Rich Baird has been the invisible man. Is he also transparent?
Baird has been behind the scenes working for Governor Rick Snyder to help hire Kevyn Orr as Detroit's Emergency Manager and Orr's law firm Jones Day to be Detroit's bankruptcy attorneys.
Baird was a witness under subpoena by objectors in Detroit's precedent-setting bankruptcy eligibility trial that is now over.
Closing arguments will be given to Judge Steven Rhodes on Friday.

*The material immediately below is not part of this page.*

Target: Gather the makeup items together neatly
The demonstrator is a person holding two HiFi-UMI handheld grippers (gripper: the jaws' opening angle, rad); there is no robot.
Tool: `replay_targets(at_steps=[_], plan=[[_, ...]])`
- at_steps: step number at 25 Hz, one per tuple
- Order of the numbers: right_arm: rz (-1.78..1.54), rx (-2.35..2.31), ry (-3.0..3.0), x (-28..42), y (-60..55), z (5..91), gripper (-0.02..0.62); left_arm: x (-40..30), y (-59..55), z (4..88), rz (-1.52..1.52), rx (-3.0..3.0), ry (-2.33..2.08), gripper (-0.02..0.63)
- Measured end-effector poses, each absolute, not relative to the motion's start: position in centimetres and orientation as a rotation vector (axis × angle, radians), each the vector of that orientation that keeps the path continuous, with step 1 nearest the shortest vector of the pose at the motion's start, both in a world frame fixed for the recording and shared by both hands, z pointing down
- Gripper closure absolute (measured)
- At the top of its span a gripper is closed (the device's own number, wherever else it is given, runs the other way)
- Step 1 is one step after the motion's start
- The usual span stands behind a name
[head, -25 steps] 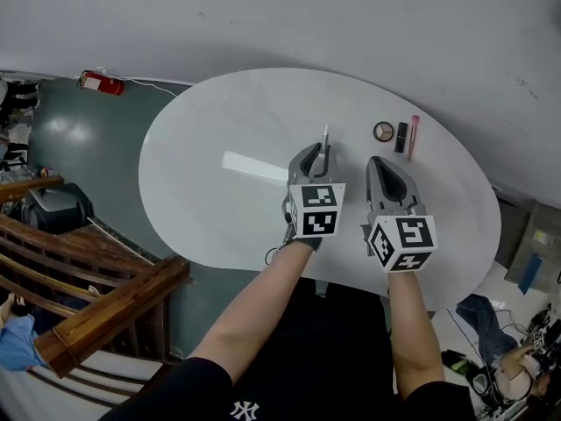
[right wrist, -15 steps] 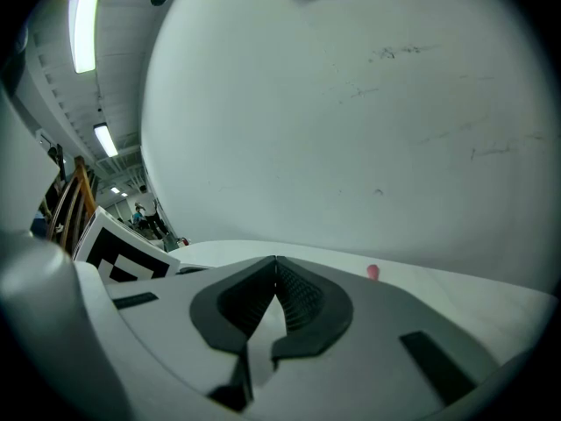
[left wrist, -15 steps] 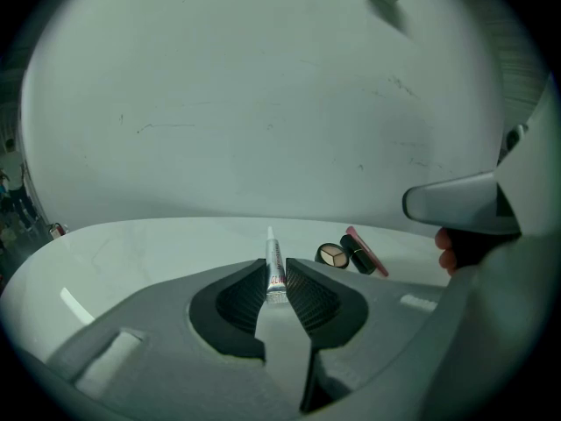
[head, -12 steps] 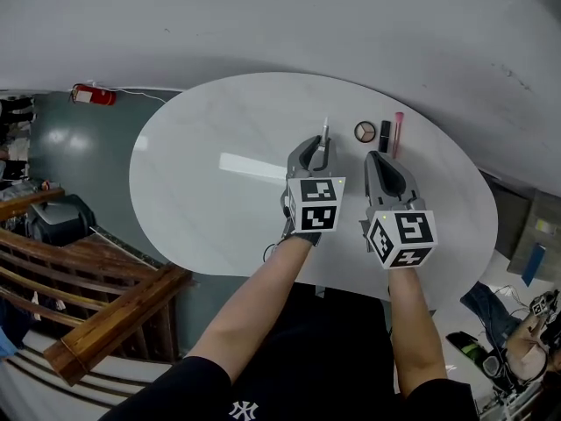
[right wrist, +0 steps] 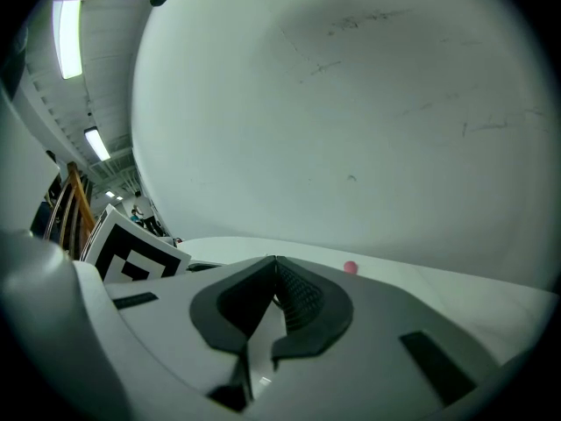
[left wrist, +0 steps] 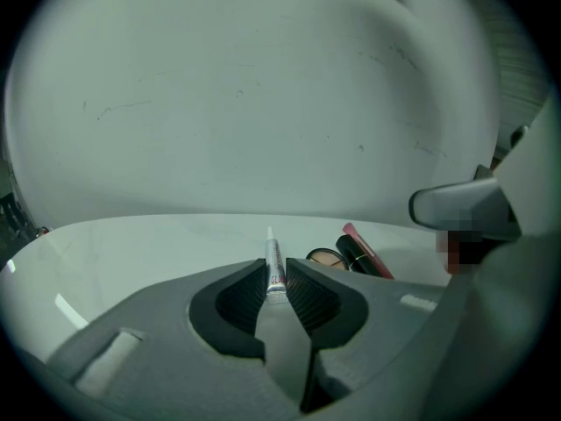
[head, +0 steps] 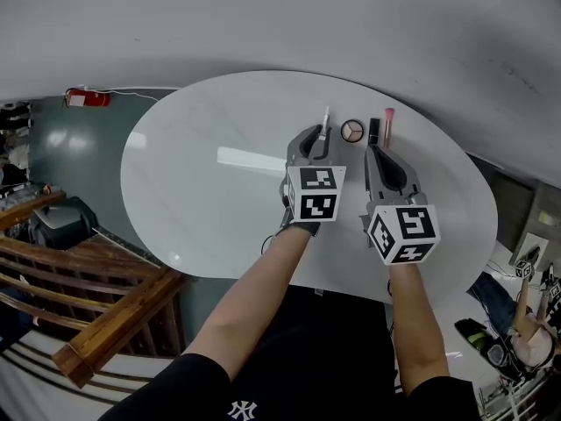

The judge could rule on this important part of the case next week.
On Thursday, testimony concluded with former Michigan Treasurer Andy Dillon who said highly paid consultants he helped hire for Detroit can't be trusted to keep their fees in check.
He earlier testified that Detroit's bankruptcy filing in July looked "premeditated" because there were not enough good faith negotiations with creditors and retirees.
Dillon resigned as Treasurer at the end of October and his future is not clear. Dillon was also under subpoena from bankruptcy objectors. Objectors also say the governor is using federal bankruptcy to do what they could not do, cut Detroit city retiree pensions that are protected by the Michigan Constitution.
The 7 Action News Investigators have been examining the so-called NERD Fund set up by Governor Snyder with secret donors.
Some of the money has been used to pay Baird's salary and housing for Emergency Manager Orr. Attorneys were not allowed to ask about the NERD Fund in court because Judge Rhodes said it was not part of eligibility.
The fund was dissolved last month and Baird is now on the state payroll.